● **Extracted records**:
####
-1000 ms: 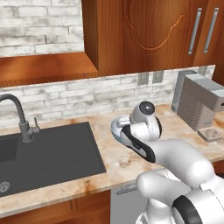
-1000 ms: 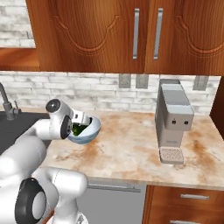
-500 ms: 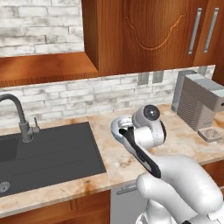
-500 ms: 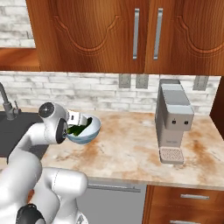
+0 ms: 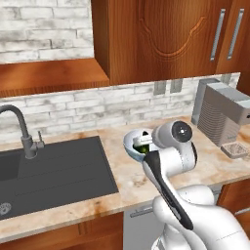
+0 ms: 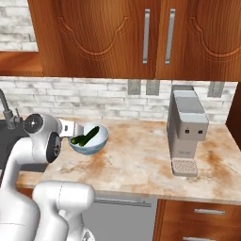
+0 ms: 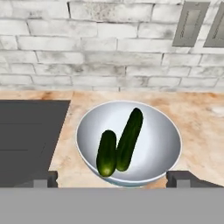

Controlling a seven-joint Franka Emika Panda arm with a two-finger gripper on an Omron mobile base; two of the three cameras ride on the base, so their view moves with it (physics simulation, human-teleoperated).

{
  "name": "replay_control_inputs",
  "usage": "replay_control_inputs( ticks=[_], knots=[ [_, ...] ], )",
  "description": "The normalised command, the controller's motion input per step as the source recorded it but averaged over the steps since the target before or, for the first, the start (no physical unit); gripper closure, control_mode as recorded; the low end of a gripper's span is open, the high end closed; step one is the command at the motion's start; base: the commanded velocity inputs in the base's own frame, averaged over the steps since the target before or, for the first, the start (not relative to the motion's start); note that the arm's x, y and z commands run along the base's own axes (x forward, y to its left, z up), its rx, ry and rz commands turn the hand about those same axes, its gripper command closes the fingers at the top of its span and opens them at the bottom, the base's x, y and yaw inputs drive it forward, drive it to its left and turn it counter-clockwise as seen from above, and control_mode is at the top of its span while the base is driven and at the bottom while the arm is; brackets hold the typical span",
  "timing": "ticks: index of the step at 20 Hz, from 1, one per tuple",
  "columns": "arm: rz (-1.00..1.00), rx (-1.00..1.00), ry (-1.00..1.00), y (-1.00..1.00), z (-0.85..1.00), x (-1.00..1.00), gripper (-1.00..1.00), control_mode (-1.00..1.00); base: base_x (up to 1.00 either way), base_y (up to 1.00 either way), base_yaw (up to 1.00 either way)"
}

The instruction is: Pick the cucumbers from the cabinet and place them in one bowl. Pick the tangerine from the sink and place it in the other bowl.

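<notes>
Left of the pale blue bowl (image 7: pixel 168 131), the sink (image 5: pixel 53 171) is sitting with no tangerine showing. Two cucumbers (image 7: pixel 118 142) are lying side by side, touching, inside the bowl. The gripper (image 7: pixel 113 178) is hovering directly above it, jaws standing wide apart and holding nothing, suggesting delivery is complete.

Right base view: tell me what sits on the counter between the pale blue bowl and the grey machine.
Nothing. In the right base view, the stretch of marbled counter between the pale blue bowl and the grey machine is bare.
</notes>
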Motion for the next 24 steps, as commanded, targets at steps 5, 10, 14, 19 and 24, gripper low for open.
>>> replay_control_inputs(
  ticks=[5, 10, 14, 19, 24],
  knots=[
    [0.04, -0.02, 0.00, 0.35, 0.57, -0.78, -1.00, -1.00, 0.00, 0.00, 0.00],
    [0.00, 0.00, 0.00, 0.17, 0.50, -0.94, -1.00, -1.00, 0.00, 0.00, 0.00],
    [0.00, 0.00, -0.02, 0.12, 0.19, -1.00, -1.00, -1.00, 0.00, 0.00, 0.00],
    [0.00, 0.00, -0.04, 0.03, 0.29, -0.90, -1.00, -1.00, 0.00, 0.00, 0.00],
    [-0.02, 0.14, 0.06, -0.22, 0.05, -0.50, -1.00, -1.00, 0.00, 0.00, 0.00]
  ],
)
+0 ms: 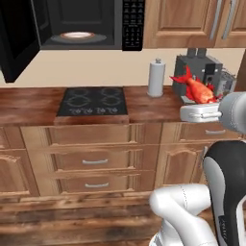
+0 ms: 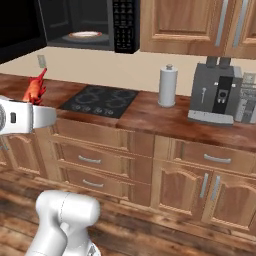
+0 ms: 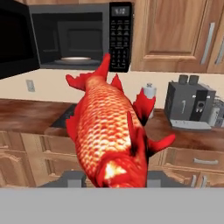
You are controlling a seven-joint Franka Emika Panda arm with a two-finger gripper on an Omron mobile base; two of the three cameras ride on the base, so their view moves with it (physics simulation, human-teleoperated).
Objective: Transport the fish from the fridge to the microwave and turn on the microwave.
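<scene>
The red-orange fish [image 3: 109,131] stands tail-up between my fingers, and my gripper [image 3: 114,177] is shut on its head end. From the left base view the fish [image 1: 197,88] and gripper [image 1: 204,102] hang in front of the counter's right part. From the right base view the fish [image 2: 34,89] rises from the gripper [image 2: 34,102] at the left. The black microwave [image 1: 77,24] hangs above the counter, up and to the left of the fish. Its door [image 1: 17,38] is swung open to the left, showing the round turntable [image 1: 77,35]. The fridge is out of view.
A black cooktop [image 1: 92,101] lies on the wooden counter [image 1: 29,103] below the microwave. A white paper towel roll [image 2: 168,86] and a grey coffee machine [image 2: 217,92] stand to its right. Wooden wall cabinets [image 2: 185,25] hang right of the microwave; drawers [image 1: 93,161] lie below.
</scene>
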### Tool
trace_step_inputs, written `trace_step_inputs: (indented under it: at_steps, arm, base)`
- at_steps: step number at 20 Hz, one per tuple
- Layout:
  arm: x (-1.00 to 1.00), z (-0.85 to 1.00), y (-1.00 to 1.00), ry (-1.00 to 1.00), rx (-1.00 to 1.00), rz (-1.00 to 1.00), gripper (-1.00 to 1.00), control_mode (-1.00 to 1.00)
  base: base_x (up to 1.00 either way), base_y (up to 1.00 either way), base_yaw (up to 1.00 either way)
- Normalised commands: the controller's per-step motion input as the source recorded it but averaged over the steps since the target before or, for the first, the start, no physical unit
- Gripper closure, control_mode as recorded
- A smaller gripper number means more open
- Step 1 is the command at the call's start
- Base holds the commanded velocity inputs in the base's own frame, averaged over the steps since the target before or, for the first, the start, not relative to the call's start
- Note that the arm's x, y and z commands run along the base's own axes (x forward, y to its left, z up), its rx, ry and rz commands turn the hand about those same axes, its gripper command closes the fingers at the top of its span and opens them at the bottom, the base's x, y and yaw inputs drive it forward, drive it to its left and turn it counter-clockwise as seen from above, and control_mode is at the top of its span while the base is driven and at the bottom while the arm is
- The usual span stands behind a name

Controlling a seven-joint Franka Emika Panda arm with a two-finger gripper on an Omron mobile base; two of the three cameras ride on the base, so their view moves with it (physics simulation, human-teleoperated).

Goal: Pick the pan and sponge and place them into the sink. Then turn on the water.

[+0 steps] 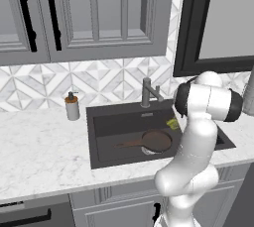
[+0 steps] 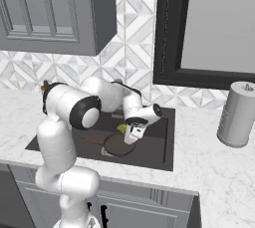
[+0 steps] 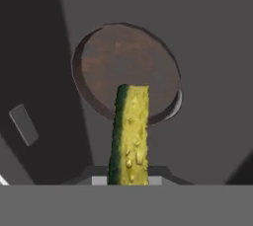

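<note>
The dark brown pan (image 1: 156, 140) lies flat on the floor of the charcoal sink (image 1: 119, 124), its slim handle pointing left. In the hand view the pan (image 3: 126, 72) sits straight below, partly covering the steel drain (image 3: 177, 102). My gripper (image 2: 130, 136) hangs inside the sink (image 2: 157, 145) just above the pan (image 2: 117, 147), shut on the sponge (image 2: 121, 128). The sponge (image 3: 129, 136) stands on edge, yellow with its green side to the left. The sponge (image 1: 172, 123) also peeks out beside my arm. No water runs from the grey faucet (image 1: 147, 92).
A soap dispenser (image 1: 72, 106) stands on the marble counter left of the sink. A grey paper towel roll (image 2: 236, 114) stands on the counter to the right. Grey wall cabinets (image 1: 89, 13) and a dark window frame (image 2: 169, 33) hang above.
</note>
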Motion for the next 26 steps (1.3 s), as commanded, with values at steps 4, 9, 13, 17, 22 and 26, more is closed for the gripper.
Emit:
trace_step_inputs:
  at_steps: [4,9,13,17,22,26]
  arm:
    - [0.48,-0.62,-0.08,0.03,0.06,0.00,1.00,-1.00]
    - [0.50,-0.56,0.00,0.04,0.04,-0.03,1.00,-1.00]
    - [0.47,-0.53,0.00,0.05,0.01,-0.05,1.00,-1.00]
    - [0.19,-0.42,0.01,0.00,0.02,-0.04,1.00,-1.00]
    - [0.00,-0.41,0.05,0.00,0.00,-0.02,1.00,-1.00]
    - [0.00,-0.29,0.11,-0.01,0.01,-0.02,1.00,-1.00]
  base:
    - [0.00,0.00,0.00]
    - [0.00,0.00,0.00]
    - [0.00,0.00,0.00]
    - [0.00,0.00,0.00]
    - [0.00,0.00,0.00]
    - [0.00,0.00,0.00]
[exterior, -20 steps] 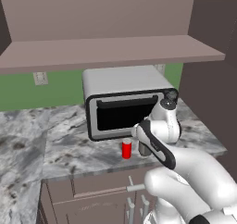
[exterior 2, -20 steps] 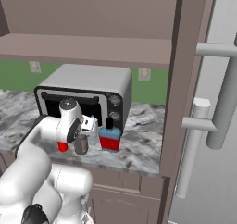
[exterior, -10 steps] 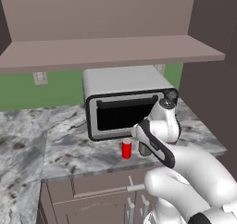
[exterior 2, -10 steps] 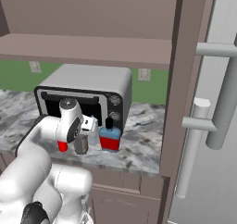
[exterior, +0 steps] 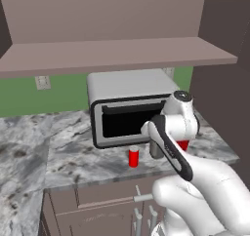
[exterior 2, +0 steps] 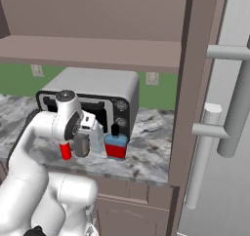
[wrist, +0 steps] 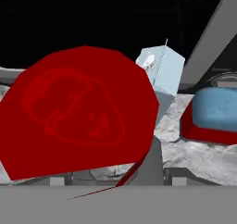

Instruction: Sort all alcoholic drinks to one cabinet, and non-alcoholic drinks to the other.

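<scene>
My gripper (wrist: 115, 180) hangs low over the counter in front of the oven, shut on the slim grey bottle (exterior 2: 80, 145). The bottle's red cap (wrist: 78, 112) looms right before the hand camera, with the grey body below it between my fingers. The small red can (exterior: 133, 157) stands just left of the bottle (exterior: 156, 150), also as the can (exterior 2: 65, 151) in the right base view. To the bottle's right stands the pale-blue container (wrist: 159, 72) (exterior 2: 97, 142). Further right is the squat red bottle with a blue top (exterior 2: 116, 146) (wrist: 215, 114) (exterior: 183, 145).
A grey toaster oven (exterior: 127, 108) stands close behind the drinks on the marble counter (exterior: 49, 147). An open brown cabinet shelf (exterior: 112, 54) runs overhead. A tall brown panel (exterior 2: 193, 84) and grey bar handles (exterior 2: 234, 103) close off the right side. Drawers sit under the counter edge.
</scene>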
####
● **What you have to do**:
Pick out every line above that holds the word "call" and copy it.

● **Answer box**:
- Step 1 is the command at the call's start
- Base holds the commanded velocity inputs in the base's own frame, averaged over the steps since the target before or, for the first, the start, not relative to the call's start

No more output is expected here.